Requirement - Each line in the records below that has the word "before" should be copied.

[Records from a dataset]
*** Begin section ***

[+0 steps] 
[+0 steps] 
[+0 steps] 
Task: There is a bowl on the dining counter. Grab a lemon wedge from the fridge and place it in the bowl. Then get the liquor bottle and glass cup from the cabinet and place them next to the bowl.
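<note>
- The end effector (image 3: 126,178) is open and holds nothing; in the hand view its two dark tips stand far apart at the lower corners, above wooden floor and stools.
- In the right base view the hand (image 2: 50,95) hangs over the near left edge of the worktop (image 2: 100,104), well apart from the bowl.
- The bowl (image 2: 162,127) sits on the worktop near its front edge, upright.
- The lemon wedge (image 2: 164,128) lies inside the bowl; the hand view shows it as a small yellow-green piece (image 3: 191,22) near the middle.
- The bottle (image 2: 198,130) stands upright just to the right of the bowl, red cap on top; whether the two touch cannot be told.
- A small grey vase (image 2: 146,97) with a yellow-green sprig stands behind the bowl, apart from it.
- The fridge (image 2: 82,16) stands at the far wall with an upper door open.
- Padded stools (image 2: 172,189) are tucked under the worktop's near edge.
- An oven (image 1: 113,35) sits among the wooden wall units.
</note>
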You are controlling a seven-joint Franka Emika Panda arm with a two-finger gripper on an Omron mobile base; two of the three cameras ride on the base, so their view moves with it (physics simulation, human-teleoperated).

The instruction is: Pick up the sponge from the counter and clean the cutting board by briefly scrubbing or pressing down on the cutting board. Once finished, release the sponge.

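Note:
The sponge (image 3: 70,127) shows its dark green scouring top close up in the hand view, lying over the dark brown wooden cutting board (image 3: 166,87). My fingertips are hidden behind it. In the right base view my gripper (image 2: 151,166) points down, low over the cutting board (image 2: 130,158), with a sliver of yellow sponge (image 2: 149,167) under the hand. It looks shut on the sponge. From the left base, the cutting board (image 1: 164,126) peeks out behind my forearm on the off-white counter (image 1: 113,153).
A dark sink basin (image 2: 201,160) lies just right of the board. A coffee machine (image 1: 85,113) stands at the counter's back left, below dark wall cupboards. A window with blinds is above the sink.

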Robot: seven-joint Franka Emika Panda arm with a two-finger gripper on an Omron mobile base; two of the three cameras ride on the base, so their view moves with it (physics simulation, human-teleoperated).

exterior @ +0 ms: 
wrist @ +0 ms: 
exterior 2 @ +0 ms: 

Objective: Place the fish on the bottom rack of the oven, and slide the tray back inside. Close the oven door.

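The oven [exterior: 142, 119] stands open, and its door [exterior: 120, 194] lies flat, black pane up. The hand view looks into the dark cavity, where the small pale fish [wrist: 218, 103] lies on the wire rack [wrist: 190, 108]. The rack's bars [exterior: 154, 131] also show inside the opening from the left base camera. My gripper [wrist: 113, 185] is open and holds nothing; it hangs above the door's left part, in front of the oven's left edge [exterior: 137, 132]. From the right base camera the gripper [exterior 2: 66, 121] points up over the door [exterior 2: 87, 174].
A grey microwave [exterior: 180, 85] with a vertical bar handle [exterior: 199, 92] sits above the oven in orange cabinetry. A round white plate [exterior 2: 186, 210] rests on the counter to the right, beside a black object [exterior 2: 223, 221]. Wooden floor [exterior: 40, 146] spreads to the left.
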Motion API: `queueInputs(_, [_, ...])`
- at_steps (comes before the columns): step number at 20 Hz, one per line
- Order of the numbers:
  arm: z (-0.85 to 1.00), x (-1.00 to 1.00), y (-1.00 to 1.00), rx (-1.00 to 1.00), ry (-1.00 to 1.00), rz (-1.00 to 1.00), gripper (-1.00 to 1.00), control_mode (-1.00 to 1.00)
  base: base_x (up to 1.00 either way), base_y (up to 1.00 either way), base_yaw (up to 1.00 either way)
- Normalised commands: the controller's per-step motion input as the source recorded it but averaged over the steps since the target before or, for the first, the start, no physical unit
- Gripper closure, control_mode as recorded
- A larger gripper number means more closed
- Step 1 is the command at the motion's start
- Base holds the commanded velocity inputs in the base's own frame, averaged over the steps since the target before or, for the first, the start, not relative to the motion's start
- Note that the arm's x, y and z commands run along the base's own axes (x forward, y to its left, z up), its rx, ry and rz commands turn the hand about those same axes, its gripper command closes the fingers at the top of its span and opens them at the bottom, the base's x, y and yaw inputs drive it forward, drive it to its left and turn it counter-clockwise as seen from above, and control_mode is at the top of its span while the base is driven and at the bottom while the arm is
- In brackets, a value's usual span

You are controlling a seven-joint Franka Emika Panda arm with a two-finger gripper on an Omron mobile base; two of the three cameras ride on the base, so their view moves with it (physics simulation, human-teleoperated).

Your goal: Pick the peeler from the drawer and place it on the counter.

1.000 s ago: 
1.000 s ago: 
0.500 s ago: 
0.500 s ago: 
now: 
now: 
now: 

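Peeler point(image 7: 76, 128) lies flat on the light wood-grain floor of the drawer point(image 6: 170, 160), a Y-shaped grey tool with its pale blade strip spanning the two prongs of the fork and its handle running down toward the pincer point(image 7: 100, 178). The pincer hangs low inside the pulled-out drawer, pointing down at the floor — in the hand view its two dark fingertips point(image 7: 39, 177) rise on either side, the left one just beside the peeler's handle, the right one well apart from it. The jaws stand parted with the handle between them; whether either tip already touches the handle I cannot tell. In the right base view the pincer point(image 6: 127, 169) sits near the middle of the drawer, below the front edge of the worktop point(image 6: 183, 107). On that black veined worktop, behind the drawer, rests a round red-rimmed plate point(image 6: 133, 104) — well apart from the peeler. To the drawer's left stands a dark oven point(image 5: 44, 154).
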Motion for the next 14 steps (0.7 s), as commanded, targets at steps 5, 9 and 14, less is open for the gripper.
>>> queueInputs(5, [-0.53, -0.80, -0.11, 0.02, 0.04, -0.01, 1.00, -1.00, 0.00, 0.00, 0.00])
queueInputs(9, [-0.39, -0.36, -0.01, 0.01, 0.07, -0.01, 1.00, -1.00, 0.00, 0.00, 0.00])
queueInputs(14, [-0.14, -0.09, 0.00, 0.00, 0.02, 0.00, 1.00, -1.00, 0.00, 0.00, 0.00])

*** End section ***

Exercise output -
- at_steps (comes before the columns): step number at 20 Hz, one per line
- Normalised commands: the controller's per-step motion input as the source recorded it but averaged over the steps since the target before or, for the first, the start, no physical unit
- Base holds the commanded velocity inputs in the base's own frame, averaged over the steps since the target before or, for the first, the start, not relative to the motion's start

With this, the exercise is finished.